National theater chain yanks Latter Days from Salt Lake City
January 21 2004 12:00 AM ET
National cinema chain Madstone Theaters has pulled Latter Days, a love story about a gay man who falls in love with a closeted Mormon missionary, from its upcoming engagement in Salt Lake City. The film was to have opened there Friday alongside engagements in New York and Los Angeles. "We are extremely upset that Latter Days currently has no venue to premiere in Salt Lake City," said Raymond Murray, president of TLA Releasing, in a statement. (TLA is the theatrical distributor of Latter Days.) "We picked up the film through our partnership with production company Funny Boy Films, because of writer-director C. Jay Cox's amazing ability to tell a story about a man's struggle in dealing with his sexuality and faith, a subject many gays and lesbians can certainly relate to. Very rarely is a story like this presented in such an entertaining, romantic, funny, and poignant manner." The TLA statement also included a comment from Stephen Macias, entertainment media director for the Gay and Lesbian Alliance Against Defamation: "The recent actions of Madstone Theatres are reflective of the current climate of intolerance that the gay and lesbian community is encountering. In the specific case of Latter Days, where a character is dealing with his sexuality and faith and the end result is an organized religion's efforts to punish him, the theatre chain's refusal to play this film after booking the film in Salt Lake City is another example of the right wing's efforts to censor our gay and lesbian stories."
In the same statement, filmmaker Cox noted, "At a time when the [Mormon] church is claiming a supposed newfound tolerance for gay members, I am deeply disappointed by such an intolerant stance. For a church whose founder Joseph Smith believed in 'teaching correct principles and letting people govern themselves,' I find it quite sad that they would attempt to take such a choice away from the people of Salt Lake. I truly hope that we will be allowed to screen this movie and give people the opportunity to discuss the issues it raises and to judge its artistic merits for themselves."
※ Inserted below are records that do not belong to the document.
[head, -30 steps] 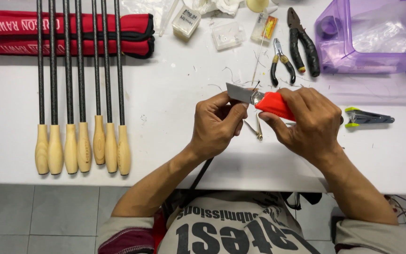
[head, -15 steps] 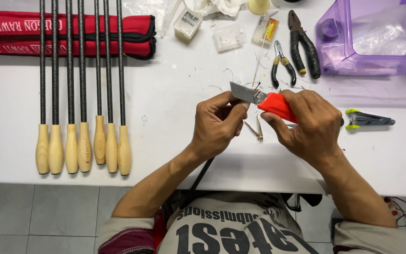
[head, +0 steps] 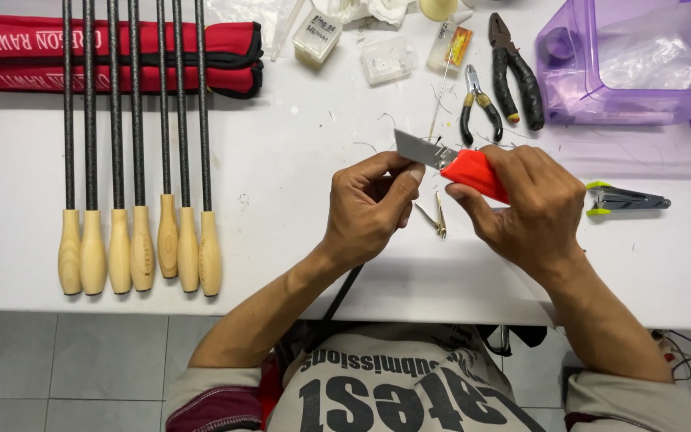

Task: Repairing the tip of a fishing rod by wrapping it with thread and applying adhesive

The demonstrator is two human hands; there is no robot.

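Hardly moved, two hands [head: 449, 204] grip one knife [head: 449, 164].

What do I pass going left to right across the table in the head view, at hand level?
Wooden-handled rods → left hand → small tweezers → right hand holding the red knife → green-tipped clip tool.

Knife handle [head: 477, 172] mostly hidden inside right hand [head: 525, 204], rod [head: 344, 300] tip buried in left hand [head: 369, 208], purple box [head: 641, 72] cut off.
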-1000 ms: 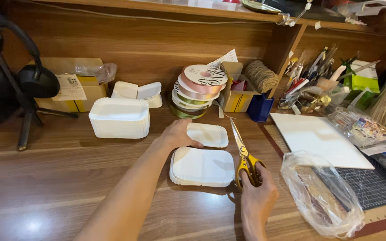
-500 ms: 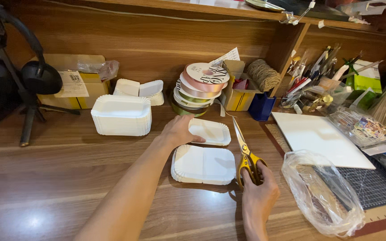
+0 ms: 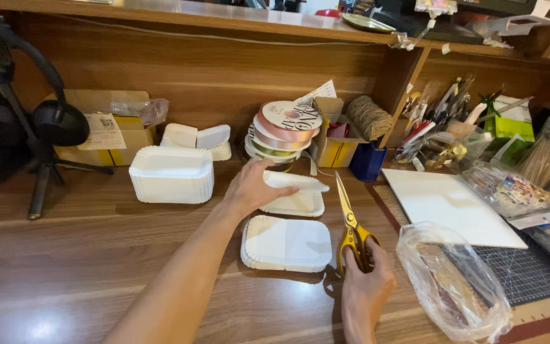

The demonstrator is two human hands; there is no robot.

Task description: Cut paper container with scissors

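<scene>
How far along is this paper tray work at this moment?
Early stage. One paper tray lies flat on the desk. In hand: the left hand lifts a tray off another, the right hand holds yellow scissors. No cut shows; the tray stack sits untouched.

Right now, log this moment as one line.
left hand: lifting white paper tray | right hand: holding yellow scissors | second tray: flat on desk

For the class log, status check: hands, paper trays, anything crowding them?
Left hand lifting a paper tray off a small stack. Right hand holds yellow scissors, blades shut. Plastic bag close by.
</scene>
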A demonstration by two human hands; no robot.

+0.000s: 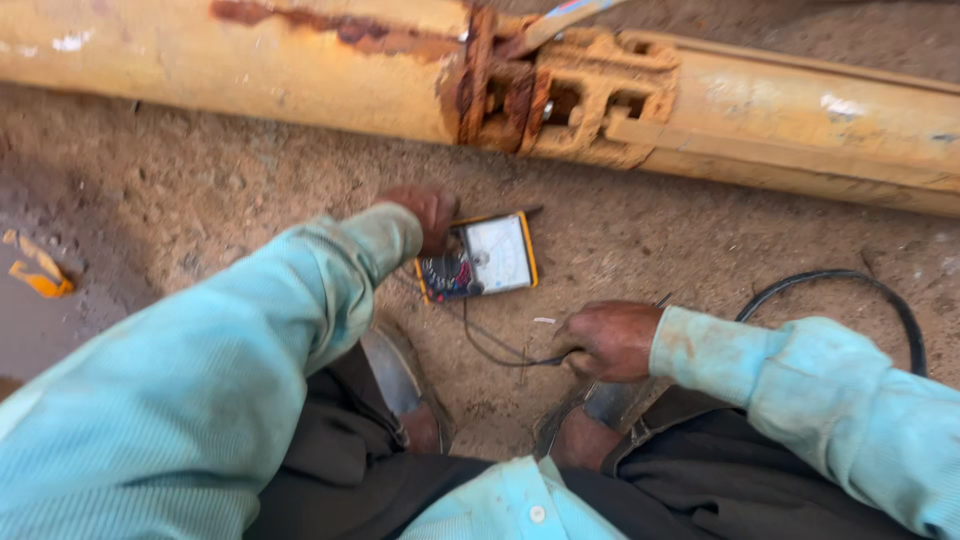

While the TLA release referred to alleged threats of intimidation from conservative religious groups, the Salt Lake Tribune reports that Madstone dropped the film for aesthetic reasons. Madstone co-CEO Chip Seelig told the paper that he and members of his staff had seen the film and "we thought it lacked artistic merit. If it has merit, we play it." Seelig pointed to Madstone's booking of the documentary Trembling Before G-d as proof that the company is not frightened of gay and religious themes.